The term degenerative cervical myelopathy (CDM) represents a series of signs, symptoms, and pathophysiological changes that lead to spinal cord compression in the cervical region.[1] It is most common cause of spinal dysfunction.[2]

The clinical manifestations are diverse and result from chronic, non-traumatic, and progressive spinal canal narrowing.[2] Although the role of mechanical compression in CDM is widely known, dynamic factors are also significant.[3] Patients may present with paresthesia in the extremities, decreased dexterity of movements, radicular pain in the upper limb, spasticity, hyperreflexia, ataxia, sphincter dysfunctions, and paresis.[4] Associated conditions, including cervical radiculopathies and arterial disorders, can complicate the diagnosis; this highlights the critical role of the physical examination in cases of clinical suspicion.[5]

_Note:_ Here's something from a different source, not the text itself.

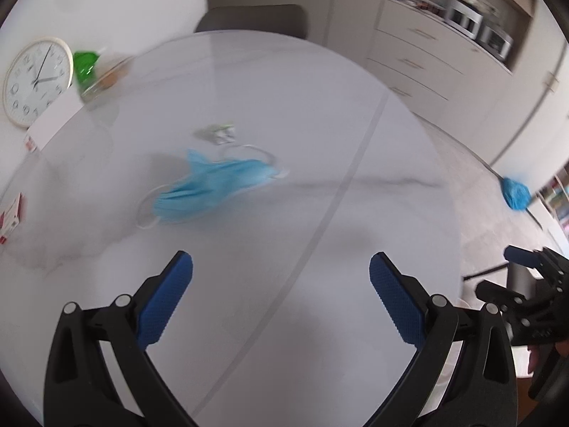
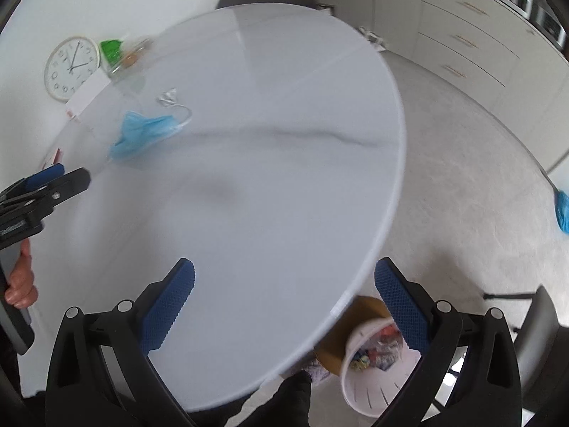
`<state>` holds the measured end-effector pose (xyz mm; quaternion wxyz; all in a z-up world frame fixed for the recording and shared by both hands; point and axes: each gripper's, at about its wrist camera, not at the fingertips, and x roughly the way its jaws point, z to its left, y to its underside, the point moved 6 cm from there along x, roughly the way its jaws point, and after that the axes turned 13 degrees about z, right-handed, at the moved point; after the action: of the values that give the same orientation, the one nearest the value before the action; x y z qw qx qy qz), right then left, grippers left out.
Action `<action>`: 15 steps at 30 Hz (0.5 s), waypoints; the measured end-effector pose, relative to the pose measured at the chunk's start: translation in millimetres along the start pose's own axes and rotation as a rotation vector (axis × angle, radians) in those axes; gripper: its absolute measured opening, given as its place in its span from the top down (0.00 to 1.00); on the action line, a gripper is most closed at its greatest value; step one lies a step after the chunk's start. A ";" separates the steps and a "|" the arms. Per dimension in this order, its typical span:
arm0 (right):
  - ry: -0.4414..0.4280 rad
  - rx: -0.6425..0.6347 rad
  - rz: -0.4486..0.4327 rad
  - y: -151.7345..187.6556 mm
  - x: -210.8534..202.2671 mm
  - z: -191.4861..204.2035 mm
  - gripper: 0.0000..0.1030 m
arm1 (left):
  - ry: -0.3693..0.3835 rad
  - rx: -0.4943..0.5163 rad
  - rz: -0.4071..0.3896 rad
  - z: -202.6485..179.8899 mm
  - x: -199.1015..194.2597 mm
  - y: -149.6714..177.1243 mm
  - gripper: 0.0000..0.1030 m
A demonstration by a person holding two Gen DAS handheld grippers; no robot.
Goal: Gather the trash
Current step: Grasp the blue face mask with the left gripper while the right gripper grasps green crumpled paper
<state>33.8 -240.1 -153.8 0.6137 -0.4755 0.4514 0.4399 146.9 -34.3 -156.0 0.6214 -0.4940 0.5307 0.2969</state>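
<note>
A crumpled blue face mask [image 1: 213, 185] lies on the white marble table [image 1: 320, 114], with a small crumpled wrapper [image 1: 217, 133] just behind it. My left gripper [image 1: 281, 284] is open and empty, above the table short of the mask. In the right wrist view the mask [image 2: 142, 133] and wrapper [image 2: 167, 98] lie far left on the table [image 2: 284, 142]. My right gripper [image 2: 284, 291] is open and empty, over the table's near right edge. A white bin [image 2: 377, 363] with trash inside stands on the floor below that edge.
A wall clock [image 1: 35, 80], a green item [image 1: 85, 66] and a glass jar [image 1: 106, 78] sit at the table's far left. A red and white box [image 1: 12, 213] lies at the left edge. A chair [image 1: 252, 19] stands behind the table. A blue mop [image 1: 515, 192] lies on the floor.
</note>
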 end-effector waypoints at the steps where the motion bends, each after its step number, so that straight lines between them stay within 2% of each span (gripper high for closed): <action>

Magnetic resonance imaging (MRI) is the gold standard test to diagnose and assess the severity of CDM. A complete spinal MRI scan is indicated to prevent other staged lesions from going unnoticed.[5] Recent studies[6] have suggested that, as the patient is in a neutral and static position during the test, conventional MRI may not be able to assess the dynamic factors triggered by the flexion and extension of the cervical spine, which may account for the symptoms. According to the position of the cervical spine, there are descriptions of morphological and pathological variations that only dynamic MRI may identify.[7]

Rationale

The clinical manifestations of CDM are often inconsistent with the findings of conventional MRI scans performed with the patient in a supine position with the neck in a neutral position.[8] This limitation can delay diagnosis and favor the worsening of the disease.[8] Therefore, dynamic MRI has proven to be an essential tool to identify symptoms arising only during cervical spine movements, to define the therapeutic plan, and to increase diagnostic accuracy.[9] [10]

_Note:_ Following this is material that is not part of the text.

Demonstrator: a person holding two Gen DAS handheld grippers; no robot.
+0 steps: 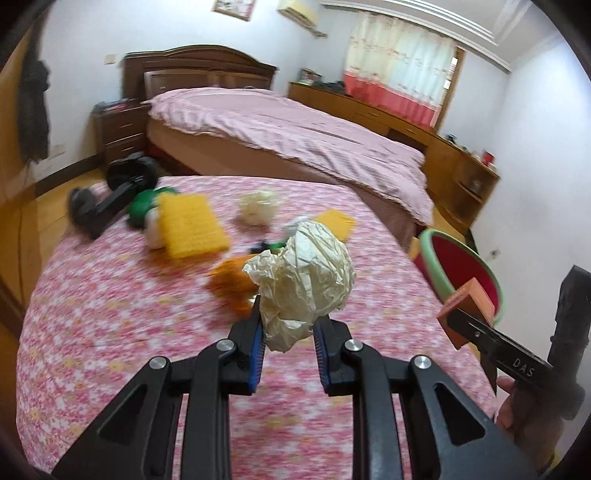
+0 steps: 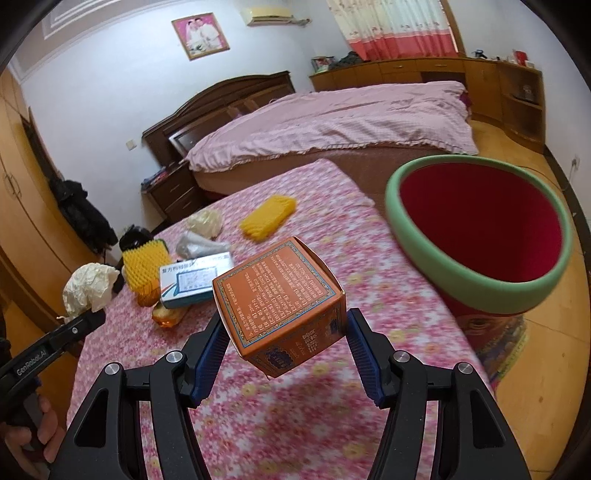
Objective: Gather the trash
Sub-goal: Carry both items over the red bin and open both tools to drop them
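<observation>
The left tool [image 1: 288, 332] is clenched on a paper ball [image 1: 304, 273], the right tool [image 2: 284, 347] on an orange box [image 2: 280, 302], both above the table [image 1: 110, 332]. The box sits skewed between the pads and may slip short of the bin [image 2: 480, 291]. Only the right view shows the bin's mouth and a blue-white box [image 2: 195, 277]; the left view shows a second paper ball [image 1: 258, 206].

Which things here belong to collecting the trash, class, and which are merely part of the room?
Belonging to the job:
- crumpled paper ball, gripped by the left gripper
- orange box, gripped by the right gripper
- red bin with green rim
- second paper ball on the flowered cloth

Merely lying about:
- pink bed
- framed picture
- curtain
</observation>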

Hence, the present systematic review aims to synthesize the available evidence on the usefulness of dynamic MRI in diagnosing CDM compared with conventional MRI.

Materials and Methods

Research Question

“Is dynamic MRI of the cervical spine more accurate in diagnosing CDM than conventional MRI?”

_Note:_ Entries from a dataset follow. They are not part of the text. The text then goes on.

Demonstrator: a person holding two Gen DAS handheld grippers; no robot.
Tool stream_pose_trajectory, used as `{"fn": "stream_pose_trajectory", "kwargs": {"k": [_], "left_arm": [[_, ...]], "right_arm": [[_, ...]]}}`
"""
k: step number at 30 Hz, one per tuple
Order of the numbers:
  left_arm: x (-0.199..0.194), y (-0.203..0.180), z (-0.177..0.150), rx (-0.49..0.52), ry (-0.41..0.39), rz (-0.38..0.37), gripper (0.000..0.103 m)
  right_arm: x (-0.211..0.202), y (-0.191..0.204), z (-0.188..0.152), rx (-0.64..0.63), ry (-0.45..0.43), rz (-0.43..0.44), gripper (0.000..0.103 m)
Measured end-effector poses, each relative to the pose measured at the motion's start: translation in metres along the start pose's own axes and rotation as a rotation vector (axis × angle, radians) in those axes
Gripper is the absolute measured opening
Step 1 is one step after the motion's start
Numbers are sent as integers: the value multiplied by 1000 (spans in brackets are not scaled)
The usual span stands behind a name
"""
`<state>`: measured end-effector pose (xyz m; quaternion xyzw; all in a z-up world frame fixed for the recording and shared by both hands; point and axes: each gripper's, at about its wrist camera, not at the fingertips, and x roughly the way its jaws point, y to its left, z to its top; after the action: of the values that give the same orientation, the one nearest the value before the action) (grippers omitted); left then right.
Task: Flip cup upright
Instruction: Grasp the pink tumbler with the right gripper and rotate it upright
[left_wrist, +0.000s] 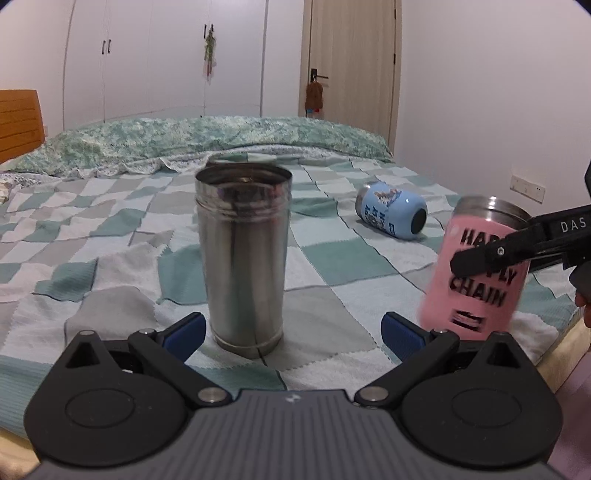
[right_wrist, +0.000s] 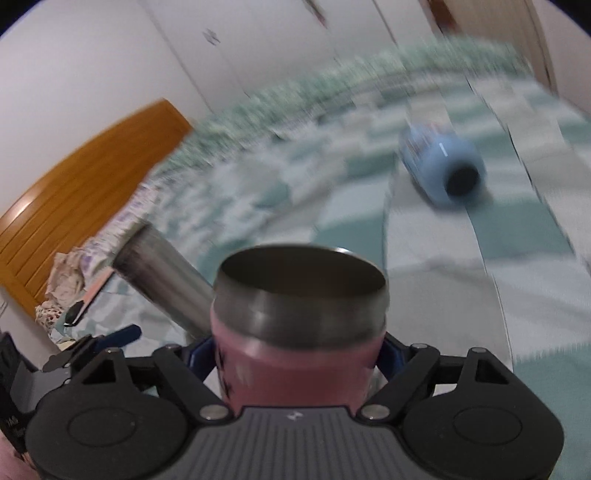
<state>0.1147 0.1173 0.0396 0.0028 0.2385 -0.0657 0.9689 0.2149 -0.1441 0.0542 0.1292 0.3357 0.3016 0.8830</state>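
A plain steel cup (left_wrist: 243, 258) stands upright on the checked bedspread (left_wrist: 110, 236), just ahead of my open, empty left gripper (left_wrist: 293, 332). My right gripper (left_wrist: 480, 258) is shut on a pink cup (left_wrist: 476, 280) with black lettering and a steel rim, held nearly upright and slightly tilted at the right. In the right wrist view the pink cup (right_wrist: 299, 354) sits between the blue pads of my right gripper (right_wrist: 295, 354), mouth up. A blue printed cup (left_wrist: 391, 212) lies on its side farther back; it also shows in the right wrist view (right_wrist: 443, 166).
A rolled green quilt (left_wrist: 207, 140) lies across the far side of the bed. A wooden headboard (right_wrist: 81, 184) is at the left. The bed's right edge (left_wrist: 565, 343) is close to the pink cup. Wardrobes and a door stand behind.
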Motion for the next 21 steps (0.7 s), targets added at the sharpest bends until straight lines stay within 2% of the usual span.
{"fn": "stream_pose_trajectory", "kwargs": {"k": [5,11,15,21], "left_arm": [[-8,7,5,-18,-29,21,103],[-9,16,8,-30,-39,65,103],[-7,22,6,-36,-31,90,103],[-4,32,1,-48,-20,116,103]], "right_arm": [[8,39,11,-188,-140,-21,84],[38,75,16,-370,-204,-74,84],[63,91,10,-464,-202,-123,84],[93,94,2,-487,-121,-186,84]]}}
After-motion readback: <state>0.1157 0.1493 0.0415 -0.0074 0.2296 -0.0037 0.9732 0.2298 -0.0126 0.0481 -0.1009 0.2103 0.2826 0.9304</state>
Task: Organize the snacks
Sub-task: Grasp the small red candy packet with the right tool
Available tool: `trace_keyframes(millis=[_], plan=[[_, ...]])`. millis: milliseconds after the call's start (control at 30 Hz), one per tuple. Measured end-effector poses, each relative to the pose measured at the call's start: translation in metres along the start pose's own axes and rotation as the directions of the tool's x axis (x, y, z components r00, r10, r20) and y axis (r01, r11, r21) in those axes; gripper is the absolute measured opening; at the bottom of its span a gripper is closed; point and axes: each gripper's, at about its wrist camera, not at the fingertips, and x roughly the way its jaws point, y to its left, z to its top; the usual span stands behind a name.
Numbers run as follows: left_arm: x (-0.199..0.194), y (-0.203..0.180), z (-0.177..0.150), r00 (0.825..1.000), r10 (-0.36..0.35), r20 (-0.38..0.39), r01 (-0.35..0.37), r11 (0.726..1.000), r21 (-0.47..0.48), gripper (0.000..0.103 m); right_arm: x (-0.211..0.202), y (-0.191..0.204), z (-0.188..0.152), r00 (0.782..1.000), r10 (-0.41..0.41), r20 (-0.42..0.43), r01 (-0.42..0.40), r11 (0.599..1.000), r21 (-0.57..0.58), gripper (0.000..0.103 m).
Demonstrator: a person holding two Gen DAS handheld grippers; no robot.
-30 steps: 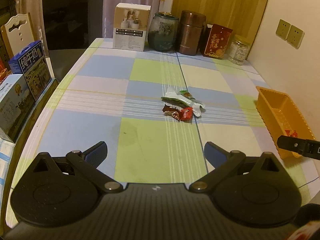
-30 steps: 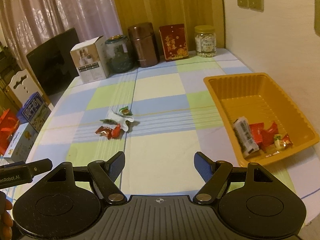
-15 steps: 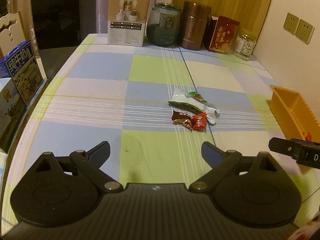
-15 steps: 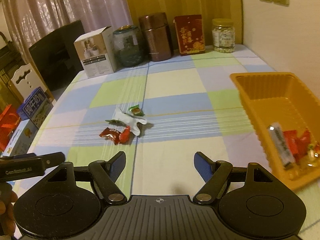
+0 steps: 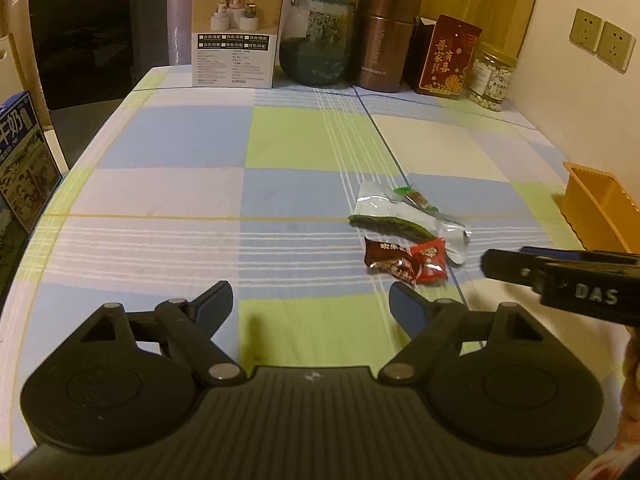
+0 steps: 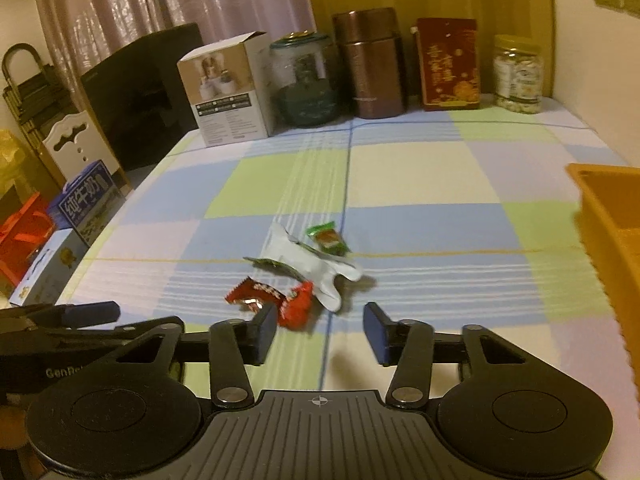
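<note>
I have a small heap of snacks on the checked tablecloth (image 5: 180, 152), and I'll place everything from the white pouch (image 6: 310, 268) at its middle. That pouch is crumpled and silvery-white with a dark green edge along its near side, lying flat and slightly curled at one corner. Touching its near-left edge is a dark red wrapper (image 6: 254, 292) with pale lettering and a shiny foil end, and pressed against that, on the pouch's near side, a brighter red wrapper (image 6: 298, 308). Just beyond the pouch, on its far-right side, sits a small green-wrapped candy (image 6: 328, 236) with a brown middle.

My right gripper (image 6: 320, 332) hangs low, just short of the pouch, jaws spread moderately and holding nothing; its left finger overlaps the bright red wrapper in the right wrist view, though I cannot tell whether they touch. My left gripper (image 5: 310, 304) sits further back and to the left of the pouch, jaws wide apart and empty.

Well to the right of the pouch stands the orange tray (image 6: 600, 208); its contents are out of sight. Far beyond the pouch, along the back edge, stand a white carton (image 5: 236, 32), a green glass jar (image 5: 316, 44), a brown canister (image 5: 384, 40), a red box (image 5: 446, 56) and a clear jar (image 5: 492, 78).
</note>
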Motion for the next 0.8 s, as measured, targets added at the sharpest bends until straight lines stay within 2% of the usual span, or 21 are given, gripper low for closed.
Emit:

We defined the systematic review question according to the Population, Intervention, Comparison, and Outcome (PICO) strategy.[11] The included population which will consist of subjects older than 18 years of age, of both genders, with suspected CDM. The intervention will be the performance of a cervical spine dynamic MRI to confirm the diagnostic hypothesis. The comparison will be made with the gold standard test for CDM diagnosis, that is, conventional MRI. And the evaluated outcome will be the potential use of dynamic MRI as the gold standard test to diagnose CDM instead of conventional MRI.

Eligibility Criteria

The articles selected for the systematic review will be assessed according to the eligibility criteria based on the research question: subjects of both genders, older than 18 years of age, with a suspected diagnosis of DCM, and submitted to a dynamic MRI scan of the cervical spine.

Information Sources

We will search for studies in the MEDLINE (via PubMed), Embase, Scopus, Web of Science, LILACS, and SciELO databases. To reduce the publication bias, searches will also include the gray literature on Google Scholar, ClinicalTrials.gov, and the OpenGrey platform; in addition, we will analyze the references of the retrieved studies.

Query Strategy

The search strategy will be based on CDM and dynamic MRI-related terms using the Boolean operators [AND] and [OR]. The search terms will include degenerative cervical myelopathy, cervical myelopathy, magnetic resonance imaging, dynamic magnetic resonance imaging, and MRI. There will be no restrictions regarding language or year of publication.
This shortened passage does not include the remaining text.